### Work request
Scan the data for "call" and copy each matching line.

### Information provided
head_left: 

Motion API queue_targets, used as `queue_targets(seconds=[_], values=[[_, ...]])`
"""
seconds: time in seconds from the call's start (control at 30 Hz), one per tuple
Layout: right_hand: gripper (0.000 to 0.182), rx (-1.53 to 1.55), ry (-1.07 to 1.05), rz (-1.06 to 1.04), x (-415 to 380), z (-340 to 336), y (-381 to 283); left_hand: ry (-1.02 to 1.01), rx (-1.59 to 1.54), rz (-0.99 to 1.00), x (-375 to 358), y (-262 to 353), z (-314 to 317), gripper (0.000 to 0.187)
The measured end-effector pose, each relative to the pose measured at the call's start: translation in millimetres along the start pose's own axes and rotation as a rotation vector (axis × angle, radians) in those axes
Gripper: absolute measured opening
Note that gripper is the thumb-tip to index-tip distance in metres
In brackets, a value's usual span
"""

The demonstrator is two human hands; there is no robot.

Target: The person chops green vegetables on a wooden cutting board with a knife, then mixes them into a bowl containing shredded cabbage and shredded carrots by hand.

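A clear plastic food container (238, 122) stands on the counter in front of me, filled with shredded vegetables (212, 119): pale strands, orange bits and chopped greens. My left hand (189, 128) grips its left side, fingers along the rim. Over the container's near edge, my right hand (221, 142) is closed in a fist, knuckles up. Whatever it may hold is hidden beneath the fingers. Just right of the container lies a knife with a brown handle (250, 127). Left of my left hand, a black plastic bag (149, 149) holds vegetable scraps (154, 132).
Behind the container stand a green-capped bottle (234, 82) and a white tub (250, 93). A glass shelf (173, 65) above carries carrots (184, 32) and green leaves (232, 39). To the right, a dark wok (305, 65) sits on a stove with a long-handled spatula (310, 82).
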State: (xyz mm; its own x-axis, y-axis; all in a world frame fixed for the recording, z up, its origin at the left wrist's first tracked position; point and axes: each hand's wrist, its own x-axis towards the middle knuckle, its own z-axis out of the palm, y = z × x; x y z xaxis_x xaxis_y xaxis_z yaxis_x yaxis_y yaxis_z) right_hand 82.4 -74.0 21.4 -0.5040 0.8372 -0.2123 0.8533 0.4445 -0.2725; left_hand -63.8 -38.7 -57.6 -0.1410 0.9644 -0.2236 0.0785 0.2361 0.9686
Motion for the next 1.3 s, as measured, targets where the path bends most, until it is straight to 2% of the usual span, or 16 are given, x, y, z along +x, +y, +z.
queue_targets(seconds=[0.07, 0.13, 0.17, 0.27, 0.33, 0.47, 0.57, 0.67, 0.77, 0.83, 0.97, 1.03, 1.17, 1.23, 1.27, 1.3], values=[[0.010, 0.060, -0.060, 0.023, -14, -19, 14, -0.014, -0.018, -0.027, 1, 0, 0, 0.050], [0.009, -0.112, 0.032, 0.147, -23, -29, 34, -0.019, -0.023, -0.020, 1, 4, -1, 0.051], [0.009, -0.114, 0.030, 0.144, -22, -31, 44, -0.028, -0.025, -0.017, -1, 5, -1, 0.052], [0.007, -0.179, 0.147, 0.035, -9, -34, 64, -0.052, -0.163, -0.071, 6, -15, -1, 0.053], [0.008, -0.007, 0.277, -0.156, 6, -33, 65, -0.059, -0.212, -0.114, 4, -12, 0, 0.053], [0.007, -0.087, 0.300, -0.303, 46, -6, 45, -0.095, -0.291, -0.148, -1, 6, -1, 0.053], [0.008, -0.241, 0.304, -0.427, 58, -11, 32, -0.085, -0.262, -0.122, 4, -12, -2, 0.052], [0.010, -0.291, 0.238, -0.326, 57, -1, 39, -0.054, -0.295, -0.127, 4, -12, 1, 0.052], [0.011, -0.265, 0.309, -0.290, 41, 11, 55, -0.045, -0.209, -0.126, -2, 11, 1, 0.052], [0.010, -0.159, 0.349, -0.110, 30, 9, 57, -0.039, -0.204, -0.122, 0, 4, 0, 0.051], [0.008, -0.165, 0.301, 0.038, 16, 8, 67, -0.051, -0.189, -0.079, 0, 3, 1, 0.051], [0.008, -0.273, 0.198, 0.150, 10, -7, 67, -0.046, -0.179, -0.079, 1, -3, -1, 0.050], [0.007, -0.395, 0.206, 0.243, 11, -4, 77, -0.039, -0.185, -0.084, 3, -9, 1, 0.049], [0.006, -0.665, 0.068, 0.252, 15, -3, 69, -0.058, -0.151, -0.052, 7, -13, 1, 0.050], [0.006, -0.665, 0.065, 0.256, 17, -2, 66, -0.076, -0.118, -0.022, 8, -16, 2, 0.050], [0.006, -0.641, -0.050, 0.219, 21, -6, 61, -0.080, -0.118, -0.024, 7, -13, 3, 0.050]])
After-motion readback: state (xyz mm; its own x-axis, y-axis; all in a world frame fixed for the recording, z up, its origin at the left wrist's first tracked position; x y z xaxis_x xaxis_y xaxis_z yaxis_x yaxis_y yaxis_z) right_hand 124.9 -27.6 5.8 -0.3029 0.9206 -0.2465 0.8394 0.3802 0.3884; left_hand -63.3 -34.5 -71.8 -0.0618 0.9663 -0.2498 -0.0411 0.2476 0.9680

### Task response
seconds: time in seconds from the call's start (control at 30 Hz), one per tuple
The measured end-effector pose, each relative to the pose measured at the call's start: translation in millimetres along the start pose's own axes and rotation as a rotation vector (axis × angle, radians) in those axes

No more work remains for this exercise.